We all have them in our past. The boyfriend or girlfriend who got away. It isn’t until later that you realize you dodged quite the bullet and ask yourself, “What in the world was I thinking?”
Poor Sofía Vergara, she must be thinking the same thing. Her former fiance, Nick Loeb, is suing the “Modern Family” megastar for control over two frozen embryos they created when they were together. He wants to take them to term; she wants to keep them frozen. Never mind that Vergara and Loeb signed an agreement when the embryos were fertilized; it states “no unilateral action can be taken with regard to the embryos unless both parties consent.” And that should be the end of this story, right?
I’ve been following “embryogate” for the past few weeks, but it wasn’t until Loeb penned an op-ed for the New York Times this week that the issue blew up. (He not only poorly argued his case in the piece, but also managed to subtly throw shade at Vergara and disclose private details about their relationship.) There are the philosophical and moral aspects of the story — on the question of when life begins, and the ethics and the fate of frozen embryos — and then the sensational and sentimental parts of it: Is it possible that Loeb is only acting as a scorned lover?
Loeb’s basic argument is that the two embryos should be treated as lives already created and that “keeping them frozen forever is tantamount to killing them.” His insistence on bringing to term these two particular embryos, with Vergara’s genetic material, amounts more to a fantasy he wants to fulfill at all costs. Loeb also says he would assume all parental responsibilities and custody of the babies, and that Vergara would simply be the egg donor. Well, wouldn’t every one like to have Sofía Vergara as their egg donor?
Loeb is right in stating that embryos are not simple “property’’ — this is not about a car or a house. But they’re also not “alive,’’ for the law does not recognize embryos as human life. Essentially, Loeb wants to force Vergara to become a parent, but she clearly does not want to have children with him. And he is ultimately suing to have their agreement voided because it didn’t specify what would happen if they separated.

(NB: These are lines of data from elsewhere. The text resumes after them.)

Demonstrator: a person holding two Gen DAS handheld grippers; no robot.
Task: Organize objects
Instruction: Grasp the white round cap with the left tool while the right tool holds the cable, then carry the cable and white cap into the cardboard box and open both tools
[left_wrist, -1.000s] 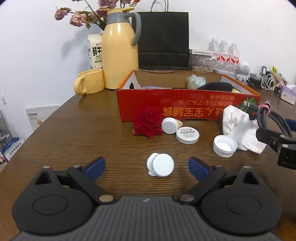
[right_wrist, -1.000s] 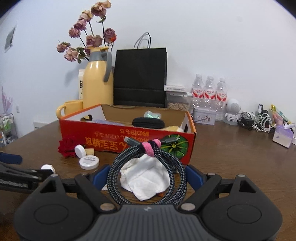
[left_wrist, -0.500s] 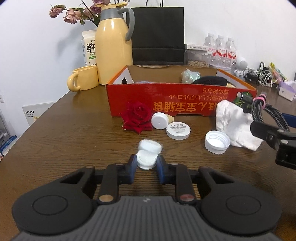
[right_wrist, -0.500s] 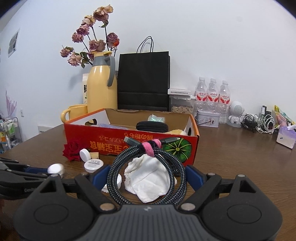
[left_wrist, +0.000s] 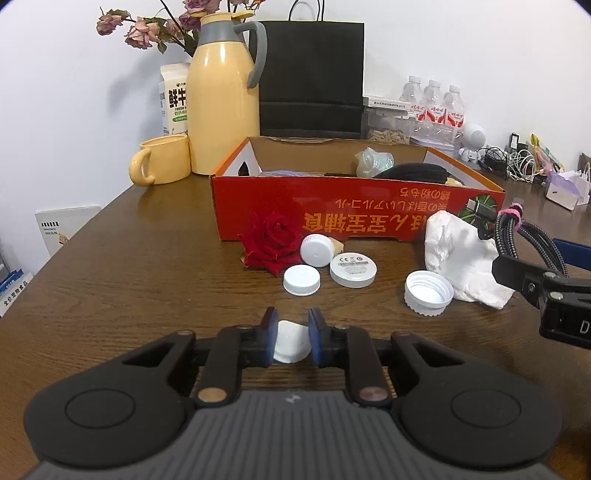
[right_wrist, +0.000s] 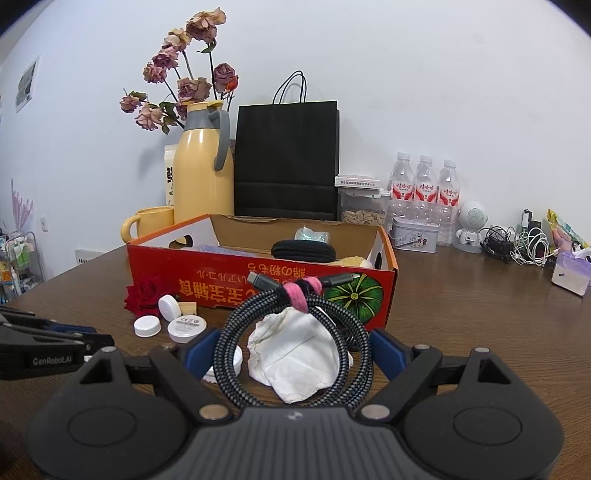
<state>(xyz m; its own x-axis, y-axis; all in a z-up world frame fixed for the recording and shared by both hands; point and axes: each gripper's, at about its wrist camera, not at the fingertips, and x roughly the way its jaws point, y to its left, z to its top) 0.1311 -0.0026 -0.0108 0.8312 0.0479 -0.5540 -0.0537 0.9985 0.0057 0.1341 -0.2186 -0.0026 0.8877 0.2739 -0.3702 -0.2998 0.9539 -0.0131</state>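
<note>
White cap, a second ago loose on the table between wide jaws, now sits pinched in the closing left gripper, ready for the red box at twelve o'clock, while the right gripper holds the coiled cable at wide spread.

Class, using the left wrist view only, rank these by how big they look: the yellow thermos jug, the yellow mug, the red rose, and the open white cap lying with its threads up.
1. yellow thermos jug
2. yellow mug
3. red rose
4. open white cap

Mug and rose look close; the mug stands farther away, so their order is unsure.
</note>
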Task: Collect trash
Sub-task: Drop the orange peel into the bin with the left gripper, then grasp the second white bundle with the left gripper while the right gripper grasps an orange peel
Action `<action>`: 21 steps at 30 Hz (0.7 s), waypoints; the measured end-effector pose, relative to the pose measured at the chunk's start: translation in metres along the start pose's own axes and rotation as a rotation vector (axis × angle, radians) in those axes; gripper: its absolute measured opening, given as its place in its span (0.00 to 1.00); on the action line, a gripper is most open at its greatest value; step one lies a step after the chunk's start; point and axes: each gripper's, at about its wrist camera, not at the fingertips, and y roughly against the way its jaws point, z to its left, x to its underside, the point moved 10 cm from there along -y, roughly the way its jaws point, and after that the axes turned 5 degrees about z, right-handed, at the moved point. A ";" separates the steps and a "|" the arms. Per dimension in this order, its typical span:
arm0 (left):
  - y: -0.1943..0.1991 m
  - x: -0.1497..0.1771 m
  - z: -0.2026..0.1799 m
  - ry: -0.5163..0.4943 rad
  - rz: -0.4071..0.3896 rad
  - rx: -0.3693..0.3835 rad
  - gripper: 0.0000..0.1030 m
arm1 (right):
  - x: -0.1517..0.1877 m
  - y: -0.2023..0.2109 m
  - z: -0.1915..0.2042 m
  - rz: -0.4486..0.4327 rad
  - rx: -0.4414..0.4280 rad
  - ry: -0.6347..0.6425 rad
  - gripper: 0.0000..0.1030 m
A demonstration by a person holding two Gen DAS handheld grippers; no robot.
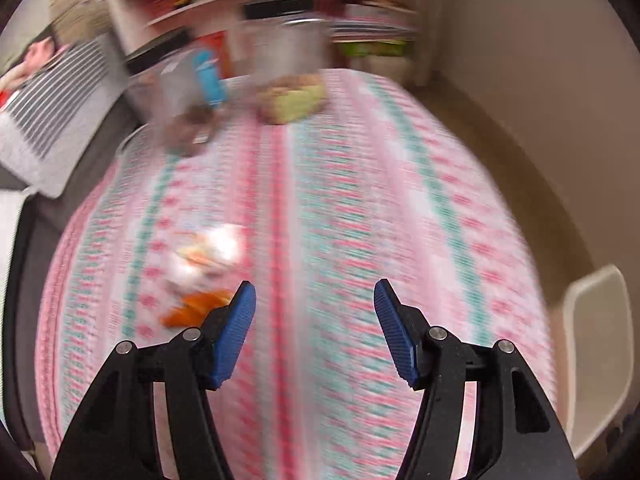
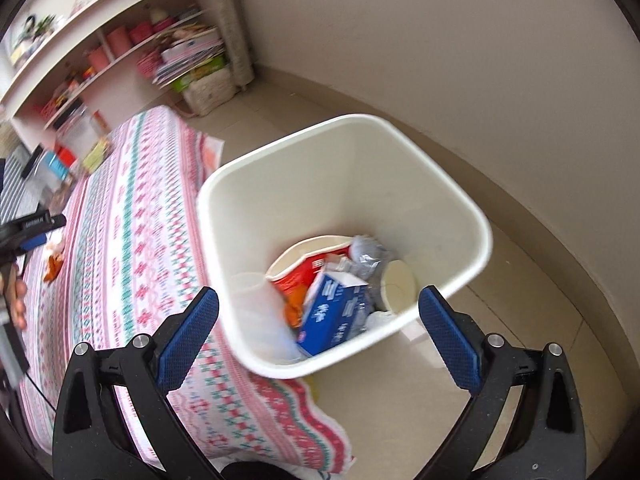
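Left wrist view is heavily motion-blurred. Left gripper has its jaws standing apart with nothing between them, over the pink-and-green patterned tablecloth. Trash left on the cloth: an orange scrap just beside the left finger at 9 o'clock of the gripper, and a white crumpled wrapper at about 10 o'clock. Far end of the table, 12 o'clock: blurred containers and a yellowish item, too smeared to identify. Only the white rim of the bin shows here, at 3 o'clock, contents hidden.

Right wrist view is sharp and fills that gap. Right gripper is spread wide and empty, pointing down at the white trash bin that stands on the floor against the table edge. Inside: blue box, red-and-white packet, grey crumpled foil, paper cup. At 9 o'clock this view also catches the left tool from the side with fingers of the person's hand and the orange scrap on the cloth.
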 end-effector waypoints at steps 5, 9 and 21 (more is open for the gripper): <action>-0.030 -0.020 0.052 0.023 0.036 -0.044 0.59 | 0.000 -0.011 0.030 0.024 -0.008 0.053 0.93; -0.057 -0.025 0.080 0.011 0.088 -0.061 0.59 | -0.002 -0.017 0.054 0.042 -0.019 0.082 0.93; -0.079 -0.017 0.066 -0.046 0.113 0.118 0.42 | -0.014 -0.036 0.138 0.068 -0.055 0.195 0.93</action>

Loeb and Vergara did try to have children. The former couple unsuccessfully pursued pregnancy through surrogacy twice. He now says he’s just defending his right to be a parent. But his right to be a dad is not being violated here — it’s not like he can’t conceive more children. All the same, Vergara has every right to protect her decision not to bring these embryos to term. Some have suggested money is Loeb’s motive. Who’s to say that Loeb won’t sue Vergara, who was named the highest paid actress on TV, for child support down the road? But Loeb’s family is famously rich. So he is only coming across as a pitiful, resentful ex-boyfriend who either wants revenge, or who wants to live off her fame.
In truth, most of us have played that part of the scorned lover. One has to assume that Vergara and Loeb experienced what at the time was a lovely and deep relationship. But it’s over now, and he should move on. Go and have somebody else’s eggs fertilized. If this drama were truly about his desire to become a father, he would leave the Vergara-Loeb embryos frozen in the past, and see them only as the natural consequence of feelings that were once there. But not anymore.